I stumbled across the following problem. Before trying to solve it by myself

(with the risk of reinventing the wheel), I would like to know if it is a

known problem and, if yes, what is its "standard" name.

The problem is very simple: suppose that Alice sends several messages to Bob.

Some messages can get lost Alice wants to get an estimate of the probability

that Bob receives a message. The easiest solution is to ask Bob, but Alice

does not trust Bob since Bob has some interest in lying by claiming a larger

reception probability. (Explaining why Bob could want to do such a thing

would take us too far...)

A possibility for Alice to be sure about the answer of Bob is to add to each

message M_n a random b-bit number C_n. Bob, in his reply, will include a list

of the number of the received messages together with the XOR of the

corresponding C_n values.
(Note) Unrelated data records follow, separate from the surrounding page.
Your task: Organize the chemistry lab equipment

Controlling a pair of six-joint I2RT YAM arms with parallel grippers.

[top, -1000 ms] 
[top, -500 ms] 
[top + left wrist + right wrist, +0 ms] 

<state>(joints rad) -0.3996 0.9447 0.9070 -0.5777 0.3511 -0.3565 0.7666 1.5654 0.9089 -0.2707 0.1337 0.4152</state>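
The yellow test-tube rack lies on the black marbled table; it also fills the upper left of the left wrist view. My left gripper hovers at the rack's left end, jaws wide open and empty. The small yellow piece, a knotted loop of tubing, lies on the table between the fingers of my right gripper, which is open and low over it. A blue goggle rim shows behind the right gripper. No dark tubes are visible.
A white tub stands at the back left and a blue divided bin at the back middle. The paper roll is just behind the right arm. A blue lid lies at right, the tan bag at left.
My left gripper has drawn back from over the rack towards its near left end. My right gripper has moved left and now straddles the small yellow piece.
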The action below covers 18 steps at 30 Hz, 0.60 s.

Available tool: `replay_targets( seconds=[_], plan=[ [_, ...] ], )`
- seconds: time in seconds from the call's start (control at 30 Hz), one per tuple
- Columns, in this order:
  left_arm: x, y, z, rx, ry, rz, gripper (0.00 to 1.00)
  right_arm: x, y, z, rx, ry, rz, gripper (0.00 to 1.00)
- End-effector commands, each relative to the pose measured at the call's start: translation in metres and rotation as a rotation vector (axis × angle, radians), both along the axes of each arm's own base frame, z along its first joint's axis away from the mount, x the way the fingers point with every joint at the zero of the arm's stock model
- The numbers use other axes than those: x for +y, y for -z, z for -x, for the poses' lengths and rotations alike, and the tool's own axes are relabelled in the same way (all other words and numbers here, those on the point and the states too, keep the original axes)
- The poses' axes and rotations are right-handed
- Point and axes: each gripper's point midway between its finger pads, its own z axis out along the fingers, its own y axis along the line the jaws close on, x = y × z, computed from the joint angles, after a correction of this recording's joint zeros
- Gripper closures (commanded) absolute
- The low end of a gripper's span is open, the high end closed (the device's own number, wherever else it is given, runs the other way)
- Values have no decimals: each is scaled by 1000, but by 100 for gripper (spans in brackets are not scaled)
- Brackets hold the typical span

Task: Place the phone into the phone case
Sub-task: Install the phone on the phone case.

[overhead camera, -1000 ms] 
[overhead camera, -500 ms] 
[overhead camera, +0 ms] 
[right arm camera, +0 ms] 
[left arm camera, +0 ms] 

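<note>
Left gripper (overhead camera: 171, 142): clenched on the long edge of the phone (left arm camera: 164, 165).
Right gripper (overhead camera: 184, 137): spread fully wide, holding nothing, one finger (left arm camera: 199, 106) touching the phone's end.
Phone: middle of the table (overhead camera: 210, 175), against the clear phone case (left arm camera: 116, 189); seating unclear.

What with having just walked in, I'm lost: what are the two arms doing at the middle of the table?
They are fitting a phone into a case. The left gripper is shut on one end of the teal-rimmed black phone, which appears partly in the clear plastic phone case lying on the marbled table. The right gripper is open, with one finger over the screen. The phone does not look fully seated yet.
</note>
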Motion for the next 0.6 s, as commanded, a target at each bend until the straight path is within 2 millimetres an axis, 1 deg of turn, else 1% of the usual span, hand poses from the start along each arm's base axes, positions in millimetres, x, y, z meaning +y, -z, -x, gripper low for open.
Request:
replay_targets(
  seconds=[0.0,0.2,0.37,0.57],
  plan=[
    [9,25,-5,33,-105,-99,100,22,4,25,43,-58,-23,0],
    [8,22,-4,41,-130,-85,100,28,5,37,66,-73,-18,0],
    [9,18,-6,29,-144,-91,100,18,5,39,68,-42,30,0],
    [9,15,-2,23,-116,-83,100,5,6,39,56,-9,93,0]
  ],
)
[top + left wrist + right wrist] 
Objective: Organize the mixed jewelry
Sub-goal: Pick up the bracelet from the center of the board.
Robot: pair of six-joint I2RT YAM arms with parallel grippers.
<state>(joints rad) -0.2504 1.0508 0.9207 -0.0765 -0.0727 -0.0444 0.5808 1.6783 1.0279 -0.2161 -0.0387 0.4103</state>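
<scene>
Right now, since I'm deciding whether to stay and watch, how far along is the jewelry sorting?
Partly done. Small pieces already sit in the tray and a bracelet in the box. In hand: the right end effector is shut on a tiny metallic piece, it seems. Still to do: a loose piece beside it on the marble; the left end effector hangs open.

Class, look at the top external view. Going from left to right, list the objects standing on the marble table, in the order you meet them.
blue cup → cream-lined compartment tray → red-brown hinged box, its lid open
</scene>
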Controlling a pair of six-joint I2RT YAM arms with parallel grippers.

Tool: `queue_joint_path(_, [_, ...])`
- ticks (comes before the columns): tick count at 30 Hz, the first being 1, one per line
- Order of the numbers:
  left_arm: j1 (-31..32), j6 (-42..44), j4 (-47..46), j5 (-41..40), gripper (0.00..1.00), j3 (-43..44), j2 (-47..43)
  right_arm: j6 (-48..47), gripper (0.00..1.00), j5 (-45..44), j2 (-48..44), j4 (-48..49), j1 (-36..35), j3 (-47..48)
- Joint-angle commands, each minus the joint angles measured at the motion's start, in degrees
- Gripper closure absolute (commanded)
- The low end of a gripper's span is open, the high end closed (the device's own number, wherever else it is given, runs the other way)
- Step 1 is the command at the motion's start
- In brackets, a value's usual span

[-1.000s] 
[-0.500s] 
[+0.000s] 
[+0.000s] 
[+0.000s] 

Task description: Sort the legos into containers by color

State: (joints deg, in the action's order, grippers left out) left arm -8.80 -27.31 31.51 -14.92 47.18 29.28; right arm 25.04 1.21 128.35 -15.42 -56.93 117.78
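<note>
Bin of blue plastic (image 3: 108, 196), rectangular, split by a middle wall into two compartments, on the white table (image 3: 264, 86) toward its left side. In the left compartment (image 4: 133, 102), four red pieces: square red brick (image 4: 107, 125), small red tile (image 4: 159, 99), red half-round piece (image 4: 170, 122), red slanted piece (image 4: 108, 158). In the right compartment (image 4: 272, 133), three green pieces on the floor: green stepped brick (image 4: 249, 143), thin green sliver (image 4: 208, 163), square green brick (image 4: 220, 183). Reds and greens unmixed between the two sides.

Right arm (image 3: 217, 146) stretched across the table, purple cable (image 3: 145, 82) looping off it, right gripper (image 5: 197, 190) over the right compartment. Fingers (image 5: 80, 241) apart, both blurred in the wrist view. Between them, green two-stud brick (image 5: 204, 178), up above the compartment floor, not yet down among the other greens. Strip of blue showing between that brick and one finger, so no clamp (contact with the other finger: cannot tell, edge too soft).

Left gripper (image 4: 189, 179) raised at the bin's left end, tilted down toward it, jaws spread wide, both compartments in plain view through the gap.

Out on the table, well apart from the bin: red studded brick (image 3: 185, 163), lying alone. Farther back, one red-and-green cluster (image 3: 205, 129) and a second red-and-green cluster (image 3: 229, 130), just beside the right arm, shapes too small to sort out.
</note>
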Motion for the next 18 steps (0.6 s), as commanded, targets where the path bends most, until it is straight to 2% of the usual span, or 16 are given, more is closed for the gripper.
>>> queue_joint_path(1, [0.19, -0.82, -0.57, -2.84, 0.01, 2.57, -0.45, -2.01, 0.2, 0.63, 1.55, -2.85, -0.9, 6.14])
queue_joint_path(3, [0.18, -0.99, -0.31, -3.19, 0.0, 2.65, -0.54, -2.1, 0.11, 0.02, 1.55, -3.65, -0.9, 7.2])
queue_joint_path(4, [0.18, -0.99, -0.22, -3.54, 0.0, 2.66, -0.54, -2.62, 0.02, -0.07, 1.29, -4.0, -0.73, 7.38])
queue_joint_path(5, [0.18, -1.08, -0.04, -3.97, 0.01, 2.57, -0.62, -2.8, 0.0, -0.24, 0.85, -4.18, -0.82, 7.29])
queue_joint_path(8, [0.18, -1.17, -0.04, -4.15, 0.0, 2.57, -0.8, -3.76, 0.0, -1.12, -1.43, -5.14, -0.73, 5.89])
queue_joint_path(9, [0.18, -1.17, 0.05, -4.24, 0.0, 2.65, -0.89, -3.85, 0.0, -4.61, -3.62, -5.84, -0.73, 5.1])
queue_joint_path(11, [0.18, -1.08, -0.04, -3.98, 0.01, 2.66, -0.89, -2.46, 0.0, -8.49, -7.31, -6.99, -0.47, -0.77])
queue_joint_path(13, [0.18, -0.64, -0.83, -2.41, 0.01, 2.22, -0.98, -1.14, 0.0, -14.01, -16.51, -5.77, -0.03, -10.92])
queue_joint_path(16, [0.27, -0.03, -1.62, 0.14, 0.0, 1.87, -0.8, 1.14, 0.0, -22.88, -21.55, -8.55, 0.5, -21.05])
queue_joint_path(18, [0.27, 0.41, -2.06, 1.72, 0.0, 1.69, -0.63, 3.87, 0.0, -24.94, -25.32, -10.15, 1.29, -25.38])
This works fine, but it requires to Bob additional

bandwidth for sending back the message list and requires to Alice to keep the

list of past C_n values. Depending on the applicative context, this could be

undesirable.

I would like a scheme where Alice still sends values C_n with each message,

Bob processes the received values C_n to obtain a value K that sends back with

the computed reception probability P. Alice should be able to verify that K

is compatible with P without knowing which messages were actually received. I

have few ideas about this, but before reinventing the wheel I would like to

know if some work about this was already done. Unfortunately, I do not even

know which "name" to "google".

Please note that since Alice wants just an estimate of P, it does not really

matter if Bob "cheats just a bit," that is, it is not a big deal if Bob

received 998 messages out of 10,000 and claims he received 1,000 messages;

however we do not want accept the claim of Bob of receiving, say, 9,000

messages. Of course, it is even better if Alice can get the _exact_ number of

received messages, but in the applicative context of interest even the "fuzzy"

version is OK.

Thank you

R.B.